After the strike the snake went into that defensive pose that we all know and love and at that moment I just knew she would "ride the hook" into the bag, which she did.
Game over.
Currently she is in a escape proof(sic) container where she will stay for the night and after an intensive but cautious photo session she will be released.
And the most life threatening part of the evening? I was late serving my wife her smoked salmon and prawn pizza dinner.


----------



## Snake Catcher Victoria (Mar 21, 2012)

Id love to photograph a roughie, the only time Ive ever seen them I havn't had a camera though.
You maked da pizza urself?


----------



## Fuscus (Mar 21, 2012)

ssssnakeman said:


> Id love to photograph a roughie, the only time Ive ever seen them I havn't had a camera though.


I intend to oblige


ssssnakeman said:


> You maked da pizza urself?


Yep - including the dough. But I didn't catch the prawns and salmon - I'm not as self-sufficient I Like to believe


*as promised*
Notes
The head shape almost like a _Hoplocephalus_ species
AROD says it has been located in a number of coastal parks. I think my impression that they are a montane animal is mistaken
There is damage mid body.
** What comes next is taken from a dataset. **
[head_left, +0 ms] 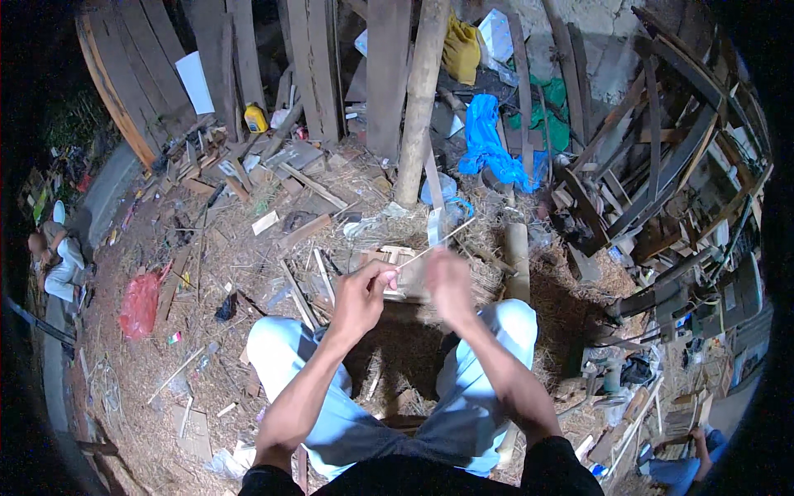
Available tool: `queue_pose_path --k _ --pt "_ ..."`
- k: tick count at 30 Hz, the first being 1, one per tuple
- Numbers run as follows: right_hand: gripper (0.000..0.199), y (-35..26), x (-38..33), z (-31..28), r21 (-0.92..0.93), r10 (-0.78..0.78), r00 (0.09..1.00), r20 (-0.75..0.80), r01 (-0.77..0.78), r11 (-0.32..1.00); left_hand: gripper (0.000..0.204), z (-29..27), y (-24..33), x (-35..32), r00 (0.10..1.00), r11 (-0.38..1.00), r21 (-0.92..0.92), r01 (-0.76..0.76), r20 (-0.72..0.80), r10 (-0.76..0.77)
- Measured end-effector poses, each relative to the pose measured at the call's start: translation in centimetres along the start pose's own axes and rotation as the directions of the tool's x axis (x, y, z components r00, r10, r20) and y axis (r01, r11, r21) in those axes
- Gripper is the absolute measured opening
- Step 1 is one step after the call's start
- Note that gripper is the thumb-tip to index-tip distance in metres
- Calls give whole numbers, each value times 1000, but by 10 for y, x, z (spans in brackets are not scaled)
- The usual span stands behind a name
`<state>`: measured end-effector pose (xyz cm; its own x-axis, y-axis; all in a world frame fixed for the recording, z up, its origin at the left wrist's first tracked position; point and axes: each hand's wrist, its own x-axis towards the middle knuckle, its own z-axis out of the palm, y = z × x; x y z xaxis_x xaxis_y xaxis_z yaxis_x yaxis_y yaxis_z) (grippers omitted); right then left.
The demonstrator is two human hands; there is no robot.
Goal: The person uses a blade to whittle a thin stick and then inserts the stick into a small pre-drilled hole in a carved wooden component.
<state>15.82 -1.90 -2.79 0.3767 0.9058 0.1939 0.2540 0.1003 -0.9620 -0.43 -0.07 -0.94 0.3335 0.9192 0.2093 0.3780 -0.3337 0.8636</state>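
Note:
My left hand (364, 291) pinches a thin wooden stick (451, 235), which slants up to the right in front of my knees. My right hand (451, 285) is closed and smeared by motion. A knife (435, 226) with a pale flat blade points away from that fist, its blade crossing the stick. The handle is hidden inside my fingers. Beneath both hands, between my knees, lies a small wooden frame or block (397, 285), partly covered by the hands.
Shavings and wood scraps cover the ground. A wooden post (420, 107) rises ahead, with blue plastic (488, 145) to its right. Broken timber (662, 190) piles up at the right. A red bag (142, 303) lies left. Other people sit at far left (62, 260) and lower right (686, 463).

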Motion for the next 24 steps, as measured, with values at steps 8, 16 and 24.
queue_pose_path --k 8,16,24 --pt "32 6 -21 16 -203 -33 974 222 79 976 13 3 -9 4 1000 999 41 -29 -2 29" --pt "46 -7 -22 20 -123 -19 986 165 40 992 10 4 -10 2 997 997 37 -64 -32 65" --pt "37 -24 -25 21 -180 93 957 274 -44 983 9 7 -19 3 992 993 -18 -119 -38 119"
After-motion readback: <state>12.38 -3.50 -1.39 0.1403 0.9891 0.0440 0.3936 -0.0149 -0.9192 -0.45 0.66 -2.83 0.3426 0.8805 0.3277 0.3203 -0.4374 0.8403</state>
This did not occur during capture
During the photo session she struck at me a number of times. These were full body launches. A meter long individual with the same disposition would be a very formidable animal
I am going to be a lot more careful with "keelbacks" from now on


----------



## jedi_339 (Mar 21, 2012)

I've been seeing a few rouchies around lately during my herping adventures, usually quite skittish when the light shines on them, and even quicker to burl up when the flash goes off at night, I can post up a few pics of other rough scales if you don't mind Fuscus?


----------



## GeckPhotographer (Mar 21, 2012)

I see lots of Roughies in low altitude areas in North NSW, such as near the Coffs Harbour area. They do like rainforest but I don't think altitude is particulalry necessary. Perhaps just preferred.


----------